Exercise objective => Beginning with the line that contains "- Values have", copy each remaining line of the data below exactly.

Collected data =>
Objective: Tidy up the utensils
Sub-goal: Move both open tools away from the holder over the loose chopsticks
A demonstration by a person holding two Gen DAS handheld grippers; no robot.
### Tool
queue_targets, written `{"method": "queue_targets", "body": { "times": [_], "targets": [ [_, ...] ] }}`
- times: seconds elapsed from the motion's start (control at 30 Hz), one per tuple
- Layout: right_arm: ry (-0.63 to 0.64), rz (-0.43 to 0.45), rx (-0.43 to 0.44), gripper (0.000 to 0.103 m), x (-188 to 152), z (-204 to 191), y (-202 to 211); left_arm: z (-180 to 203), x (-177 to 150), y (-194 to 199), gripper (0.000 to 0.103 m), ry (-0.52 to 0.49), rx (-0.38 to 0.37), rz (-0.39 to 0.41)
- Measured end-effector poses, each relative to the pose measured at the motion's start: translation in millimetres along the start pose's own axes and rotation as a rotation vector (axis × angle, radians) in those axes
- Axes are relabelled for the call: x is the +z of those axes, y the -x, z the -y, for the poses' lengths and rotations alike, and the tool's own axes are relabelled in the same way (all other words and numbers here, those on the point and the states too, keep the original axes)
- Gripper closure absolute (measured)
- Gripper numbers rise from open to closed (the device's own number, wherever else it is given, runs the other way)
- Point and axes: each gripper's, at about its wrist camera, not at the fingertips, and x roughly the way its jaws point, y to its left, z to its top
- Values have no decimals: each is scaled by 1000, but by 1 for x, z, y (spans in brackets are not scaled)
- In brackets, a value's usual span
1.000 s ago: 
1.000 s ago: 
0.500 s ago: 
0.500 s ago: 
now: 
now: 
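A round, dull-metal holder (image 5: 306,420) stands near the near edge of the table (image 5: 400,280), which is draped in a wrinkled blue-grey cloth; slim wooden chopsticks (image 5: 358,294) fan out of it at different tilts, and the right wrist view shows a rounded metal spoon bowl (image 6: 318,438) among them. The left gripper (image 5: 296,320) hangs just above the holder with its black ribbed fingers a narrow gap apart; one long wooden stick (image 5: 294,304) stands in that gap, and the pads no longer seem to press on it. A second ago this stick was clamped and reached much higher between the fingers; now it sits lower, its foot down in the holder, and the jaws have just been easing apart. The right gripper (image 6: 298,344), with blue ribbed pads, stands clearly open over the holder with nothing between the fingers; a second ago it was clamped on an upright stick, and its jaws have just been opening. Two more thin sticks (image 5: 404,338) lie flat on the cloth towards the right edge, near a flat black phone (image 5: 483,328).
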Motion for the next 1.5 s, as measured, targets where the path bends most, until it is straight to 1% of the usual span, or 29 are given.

Expected answer =>
- Values have no decimals: each is scaled by 1000, but by 1 for x, z, y (spans in brackets are not scaled)
- In brackets, a value's usual span
1.000 s ago: 
1.000 s ago: 
0.500 s ago: 
0.500 s ago: 
now: 
now: 
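A round, dull-metal holder (image 5: 306,420) stands near the near edge of the table (image 5: 400,280), which is draped in a wrinkled blue-grey cloth; slim wooden chopsticks (image 5: 358,294) fan out of it at different tilts, and the right wrist view shows a rounded metal spoon bowl (image 6: 318,438) among them. The left gripper (image 5: 296,320) hangs just above the holder with its black ribbed fingers a narrow gap apart; one long wooden stick (image 5: 294,304) stands in that gap, and the pads no longer seem to press on it. A second ago this stick was clamped and reached much higher between the fingers; now it sits lower, its foot down in the holder, and the jaws have just been easing apart. The right gripper (image 6: 298,344), with blue ribbed pads, stands clearly open over the holder with nothing between the fingers; a second ago it was clamped on an upright stick, and its jaws have just been opening. Two more thin sticks (image 5: 404,338) lie flat on the cloth towards the right edge, near a flat black phone (image 5: 483,328).
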Motion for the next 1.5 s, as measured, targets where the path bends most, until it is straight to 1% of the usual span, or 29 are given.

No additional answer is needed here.